It's all a matter of respect, when I'm in my little boat and am fishing bridges I always try to pick a opening no one is fishing. I used to hate it when I fished Sykes and the same thing happened. Don't throw lead at them because you will get into trouble, but if they cast out the side of there boat cast over them and foul there lines. When they realize you doing it on purpose they usually move.

Ted

P.S. He is a bit away from the bridge but they pull right up to the bridge, drop anchor and drift back.


----------



## dustyflair (Nov 11, 2011)

With a boat like that to be fishing the bridge you really have to be either a moron or an ahole...just sayin...Do like monkeys do and sling some poo at them!


----------



## Crab Man (Oct 21, 2011)

dustyflair said:


> With a boat like that to be fishing the bridge you really have to be either a moron or an ahole...just sayin...Do like monkeys do and sling some poo at them!


Now that is BS. Just because he has a big boat doesn't mean HE HAS to go fish the nipple every time he leaves the dock.

With that said he should have anchored on the east side and put the big bridge between him and the fishing bridge, that's what I usually do. And if I fish where he is at I would be all the way up by the fender another 25-30 yards or so to the west.


----------



## appleguy (Jan 8, 2011)

beeritself said:


> "accidentally" cast into his boat. He's supposed to 50 yards away, I believe (I could be wrong). Or you could just put weights on your line with no lure or anything and keep casting on top of his line.


Doesn't matter if it's an accident or not that is considered "Assault with a deadly missile" and the caster can be charged with a few other things. He does need to be 50 or so ft away from others but then again they did help him bring up a fish :thumbup:


----------



## Ultralite (Oct 1, 2007)

if he's anchored in the channel, i believe he's breaking a law...


----------



## boatnbob (May 31, 2009)

*Reference for setback rule for boats from piers/docks...?*

I have read references to this "so called" law numerous times on this forum. Could someone PLEASE provide a solid reference for this. No conjecture, just a written legally binding reference. I have researched the USCG and FL boating guides and nothing.

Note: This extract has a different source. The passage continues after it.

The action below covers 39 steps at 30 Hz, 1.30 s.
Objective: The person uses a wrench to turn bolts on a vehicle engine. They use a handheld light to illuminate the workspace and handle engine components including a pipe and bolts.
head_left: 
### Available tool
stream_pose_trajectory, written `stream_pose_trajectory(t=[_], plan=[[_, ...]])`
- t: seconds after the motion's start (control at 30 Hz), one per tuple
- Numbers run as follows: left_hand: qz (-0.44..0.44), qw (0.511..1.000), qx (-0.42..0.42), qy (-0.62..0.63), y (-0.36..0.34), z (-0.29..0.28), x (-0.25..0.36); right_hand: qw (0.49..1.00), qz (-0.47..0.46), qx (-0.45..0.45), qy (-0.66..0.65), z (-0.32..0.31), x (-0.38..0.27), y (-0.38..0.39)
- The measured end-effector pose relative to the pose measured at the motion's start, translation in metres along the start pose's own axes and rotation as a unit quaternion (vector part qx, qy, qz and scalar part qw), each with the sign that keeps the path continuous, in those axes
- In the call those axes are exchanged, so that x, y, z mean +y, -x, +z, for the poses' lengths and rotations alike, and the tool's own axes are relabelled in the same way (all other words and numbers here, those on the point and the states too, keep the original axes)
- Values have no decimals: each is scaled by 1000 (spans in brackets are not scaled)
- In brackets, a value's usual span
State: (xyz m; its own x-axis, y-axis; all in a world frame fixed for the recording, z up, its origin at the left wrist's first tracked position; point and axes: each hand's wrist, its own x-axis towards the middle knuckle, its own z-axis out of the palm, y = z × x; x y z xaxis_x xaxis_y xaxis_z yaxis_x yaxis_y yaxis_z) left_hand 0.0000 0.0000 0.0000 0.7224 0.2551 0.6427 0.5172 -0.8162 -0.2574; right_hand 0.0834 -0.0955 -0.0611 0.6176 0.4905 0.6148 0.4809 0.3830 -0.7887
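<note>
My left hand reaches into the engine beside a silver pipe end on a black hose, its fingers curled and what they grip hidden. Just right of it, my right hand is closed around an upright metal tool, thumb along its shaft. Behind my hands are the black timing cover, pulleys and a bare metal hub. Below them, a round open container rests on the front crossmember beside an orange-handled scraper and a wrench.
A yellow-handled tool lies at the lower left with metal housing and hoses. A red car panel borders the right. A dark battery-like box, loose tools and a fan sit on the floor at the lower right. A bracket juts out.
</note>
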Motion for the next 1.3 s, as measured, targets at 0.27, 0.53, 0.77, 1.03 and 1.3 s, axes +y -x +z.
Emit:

DISCLAIMER - I DO NOT endorse being an inconsiderate boater, which I agree this may have been the case. I just am curious to the rule. The only place that I have seen that has is Fort Pickens and that is to only those who know to look it up in the Federal Parks under Fort Pickens (self imposed limits).

Also, I have fished close enough to the beach (Bob Sikes?) bridge to talk to some nice guys fishing the pilings as I fished along with them from my boat. If I did this incorrectly, I offer my most sincere apologies for those who were offended. Heck, the guys were so nice on the bridge, I invited them to meet me at the shore and join me in the boat! Seriously! 

Thanks in advance. I AM NOT trying to argue either way. I want to be a considerate safe law abiding operator and education is where it all starts. My humble thanks to all who help educate me! I have gathered (whether legal or not) on this forum enough feedback to definitely stay out of casting range!:whistling:

Cheers,

Boatnbob


----------



## SeaBit (Jan 22, 2008)

Blowing up the picture, it looks like the boat name reads, "Cotton Time".


----------



## Starlifter (Feb 24, 2011)

Are you on the Pensacola Beach side of the Bob Sikes Bridge Pier? Because by the perspective of the wooden barrier the way it is angling away from where your standing looks that way.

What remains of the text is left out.